In late 2002, I went out to Colorado and never adjusted to the altitude very well. I started feeling ill and went to a doctor who said I had double pneumonia and severe altitude sickness. I was sent home and had oxygen delivered. I left Colorado two days later and headed back to my then home in Maryland.
A few months later, I had a physical and the lung x-ray showed bulbous air sacs. I went to a pulmonologist who said I had emphysema. Since I was never a smoker this was baffling, and plus at the time I was only 40.
I moved back to NY in early 2004 and went to see a pulmonologist up here who said he didn’t think it was emphysema. He sent me for a bronchoscopy, which didn’t go very well as I am resistant to anesthesia and tried pulling the tube out my throat, so they were not able to get a biopsy. The doctor recommended a lung biopsy instead.
I didn’t like that pulmonologist very much (terrible bedside manner), so I went to see another. The new pulmonologist had a great bedside manner and listened to me. He also recommended a lung biopsy as he suspected that it was Sarcoidosis.
I was hesitant to do any surgery, and resisted, but eventually had the open lung biopsy done in 2006. That was the most painful surgery recovery I ever had (Read my post on “Open Lung Biopsy – My Truth“). The biopsy proved positive for sarcoidosis, and my lung x-rays showed that the lungs were very scarred, so it appeared that I had this for a while.
I was put on Prednisone at a high dose and then eventually tapered down to a medium dosage. Over the next year I was up and down on prednisone and was eventually stabilized at about 20mg
At the end of April 2007, I was put on a new medication. On May first 2007, I awoke at 5:00 am and my entire right arm was lifeless. There was no feeling. I literally picked it up and it flopped like a rag doll.
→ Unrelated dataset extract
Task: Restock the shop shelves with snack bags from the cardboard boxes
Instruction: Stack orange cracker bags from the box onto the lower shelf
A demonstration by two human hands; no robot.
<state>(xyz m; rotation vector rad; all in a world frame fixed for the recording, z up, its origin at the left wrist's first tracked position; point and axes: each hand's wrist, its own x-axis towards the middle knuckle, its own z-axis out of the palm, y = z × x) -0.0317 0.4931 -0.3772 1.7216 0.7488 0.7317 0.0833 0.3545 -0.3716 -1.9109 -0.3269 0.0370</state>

I thought it might be that I had slept badly on the arm, but I had awoken on my back, not my side.
I sat there for a few minutes, not panicking but wondering what the hell was going on. Just as I started to get worried and was about to wake my wife, the feeling slowly returned and I went back to sleep. Later that morning I told my wife and she insisted I go see the Pulmonologist in case it was a reaction to the new medication.
I did go and he dismissed that I may have slept badly and prescribed a bunch of tests – MRIs, CT Scans, Blood tests and a full cardiac work up. Everything came back normal. Then my pulmonologist asked the cardiologist to do a T.E.E., A Trans Esophogeal Echocardiogram. That’s where they do the echo from the other side of the heart. It requires anesthesia and them lowering the echo device into your throat. And my pulmonologist’s suspicions were proven correct. I had a PFO, a patent foramen ovalae, or hole in the heart. The hole was a birth defect never picked up by anyone and likely allowed a small clot to pass through and cause a TIA or mini stroke.
I went to Mt. Sinai to have the hole plugged via a catheterization. Before the procedure, the surgeon asked if they could do it under general as the operation is usually done while awake. He said they wanted to do a complete test of the heart as they were there. I thought it unnecessary as they did a complete work up of the heart just over a month before, and it was perfectly normal except for the hole, but I agreed.
When I awoke the doctor said it all went well, the hole was plugged and in time, heart tissue would grow over and form a complete seal. However, there was another problem. The heart function was seriously low and I had heart failure. My output was low enough to justify them implanting an AICD, a pace maker/defibrillator in my chest. In just over a month, Sarcoidosis had become active in the heart. I was told that if I didn’t have that TIA and all that happened subsequently, it would have probably gone undetected and I would be dead in two months.
I have since developed pulmonary hypertension in addition to the sarcoidosis and heart failure.
Some days are challenging, but everyday I am grateful to be alive. I write this blog for other Sarcoidosis sufferers to get some information and I hope in some way, my experiences help just one person.
** UPDATE JANUARY 2011**
It is now 5 years of being on Prednisone and I have developed pre-diabetes. I am working on eliminating that condition through diet.
** UPDATE NOVEMBER 2011 **
I have been able to get out of the pre-diabetes, mostly through diet changes, although I still do need to lose some weight. I am now on oxygen therapy, which was eventually expected due to my secondary pulmonary hypertension. I use 2L for sleeping, and do need to use it now for any activity, also at 2L. Exercise requires 3L.
It is a lifestyle change, walking around with portable oxygen, but I am now getting out of being self-conscious about it and realize that it is there to help and me and keep me alive longer.
My Sarcoidosis is once again active in the heart, the results obtained by a PET scan. Doctors have not decided how to proceed from here. I will have a echocardiogram soon to see what the heart’s output is, and then they will decide on treatment form there.